No, there is no concept of primary/dominant hand. Are you sure that it’s about your left/right hand? From my experience, Primary Spatial Pointer/Spatial Pointer #0 is the first hand you use, not left vs. right. This action map looks right to me, except for the labels -Left and -Right. At the moment, unfortunately, there is no concept of handedness for this input mechanism. We just get a list of SpatialEventCollection.Event structs. They have an ID value which is consistent for the lifetime of the event, but all we can do on the Unity side is assign them to #0 or #1 depending on which one came in first.

You can think of it similarly to a touch screen. You can detect >1 touch, and each touch has a “finger ID,” but there’s no way of knowing which finger (left index, right pinky, etc.) did the touch. Of course, the platform knows what hand you used to pinch, but that data is not exposed via this input API. The closest you could probably do to handed input is to also enable hand tracking (using an immersive space) and figure out which touch is closest to the index tip joint of the left or right hand.

We’ve asked for a handedness property on touch events in the past, but as always I encourage you to submit feedback to Apple to amplify this signal.

Sorry I can’t see the InputDataVisualization scene anywhere in the template project. Is there another example/test project I have missed? Or perhaps you can share the scene somehow?

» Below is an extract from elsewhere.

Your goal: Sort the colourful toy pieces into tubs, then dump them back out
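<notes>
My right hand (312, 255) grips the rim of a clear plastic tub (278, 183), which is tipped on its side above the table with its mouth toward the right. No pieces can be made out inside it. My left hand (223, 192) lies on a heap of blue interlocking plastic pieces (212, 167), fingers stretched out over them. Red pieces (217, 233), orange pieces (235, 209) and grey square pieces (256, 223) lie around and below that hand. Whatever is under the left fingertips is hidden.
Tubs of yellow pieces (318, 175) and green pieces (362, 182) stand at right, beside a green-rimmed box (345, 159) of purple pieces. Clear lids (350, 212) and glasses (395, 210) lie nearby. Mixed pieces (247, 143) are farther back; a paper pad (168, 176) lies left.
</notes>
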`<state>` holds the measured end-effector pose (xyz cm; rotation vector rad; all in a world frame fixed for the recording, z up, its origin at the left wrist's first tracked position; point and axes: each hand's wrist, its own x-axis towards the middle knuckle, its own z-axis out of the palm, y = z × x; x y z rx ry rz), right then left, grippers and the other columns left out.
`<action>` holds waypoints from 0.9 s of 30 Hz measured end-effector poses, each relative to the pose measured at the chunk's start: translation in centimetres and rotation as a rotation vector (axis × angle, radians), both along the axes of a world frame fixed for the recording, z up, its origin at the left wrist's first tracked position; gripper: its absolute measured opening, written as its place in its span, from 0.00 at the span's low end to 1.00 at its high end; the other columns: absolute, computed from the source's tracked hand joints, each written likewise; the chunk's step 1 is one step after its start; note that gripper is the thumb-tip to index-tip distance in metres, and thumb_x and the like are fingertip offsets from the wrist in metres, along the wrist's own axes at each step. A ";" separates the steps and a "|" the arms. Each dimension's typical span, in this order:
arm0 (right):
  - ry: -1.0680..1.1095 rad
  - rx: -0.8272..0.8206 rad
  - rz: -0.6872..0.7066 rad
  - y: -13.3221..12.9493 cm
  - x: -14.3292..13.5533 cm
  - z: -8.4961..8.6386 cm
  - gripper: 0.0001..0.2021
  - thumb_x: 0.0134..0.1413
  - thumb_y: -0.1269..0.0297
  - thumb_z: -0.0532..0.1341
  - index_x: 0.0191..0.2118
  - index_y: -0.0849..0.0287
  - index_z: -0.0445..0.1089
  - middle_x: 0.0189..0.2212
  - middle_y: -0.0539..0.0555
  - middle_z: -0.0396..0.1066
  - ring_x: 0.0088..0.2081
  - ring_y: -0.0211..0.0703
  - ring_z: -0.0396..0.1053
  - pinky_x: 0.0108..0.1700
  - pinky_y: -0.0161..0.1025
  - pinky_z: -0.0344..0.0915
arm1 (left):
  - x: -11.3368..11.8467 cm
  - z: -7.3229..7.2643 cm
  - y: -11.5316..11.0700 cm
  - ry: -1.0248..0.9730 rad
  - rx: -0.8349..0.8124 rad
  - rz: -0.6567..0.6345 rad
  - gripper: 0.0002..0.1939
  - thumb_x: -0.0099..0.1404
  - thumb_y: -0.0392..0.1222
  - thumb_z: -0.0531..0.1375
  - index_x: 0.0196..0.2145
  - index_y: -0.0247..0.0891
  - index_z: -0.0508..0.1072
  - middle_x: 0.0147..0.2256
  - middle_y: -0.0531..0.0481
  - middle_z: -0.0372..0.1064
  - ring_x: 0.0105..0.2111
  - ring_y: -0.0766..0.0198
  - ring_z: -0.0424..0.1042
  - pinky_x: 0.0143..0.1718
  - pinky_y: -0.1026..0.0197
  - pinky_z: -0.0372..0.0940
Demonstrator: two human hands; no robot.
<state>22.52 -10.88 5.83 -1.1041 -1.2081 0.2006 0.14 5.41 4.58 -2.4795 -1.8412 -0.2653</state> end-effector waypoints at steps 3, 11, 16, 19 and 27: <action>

It’s in the samples. If you look at the PolySpatial package in the Package Manager UI and click on Samples and you should see an option to import PolySpatial Samples. You will see InputDataVisualization under Assets/Samples/PolySpatial/Scenes.

Oh interesting, I think I’ll have to do some more testing. My recollection is that I was always seeing left hand as Spatial Pointer #0 (tho its possible I always pinched the first time with left). I never saw Spatial Pointer #1 produce any data, but did receive data when I used Primary Spatial Pointer (and it was always right hand in my limited testing). The thing I’m not sure about is what order I pinched when I tested…

These are good clues tho, I can look at the finger tips using the hand tracking data to determine handedness if I have to…

Yeah I’d be curious to know if this setup isn’t working. It looks close enough to our PolySpatialInputActions asset in the samples that it should work the same way. If you still have any issues, please test the InputDataVisualization scene in the package samples (Package Manager UI > PolySpatial > Samples) to verify that you can pinch on the test objects with both hands.

Cheers, found it. Has anyone ported this to VisionOSSpatialPointer already by any chance?
Edit: Nvm.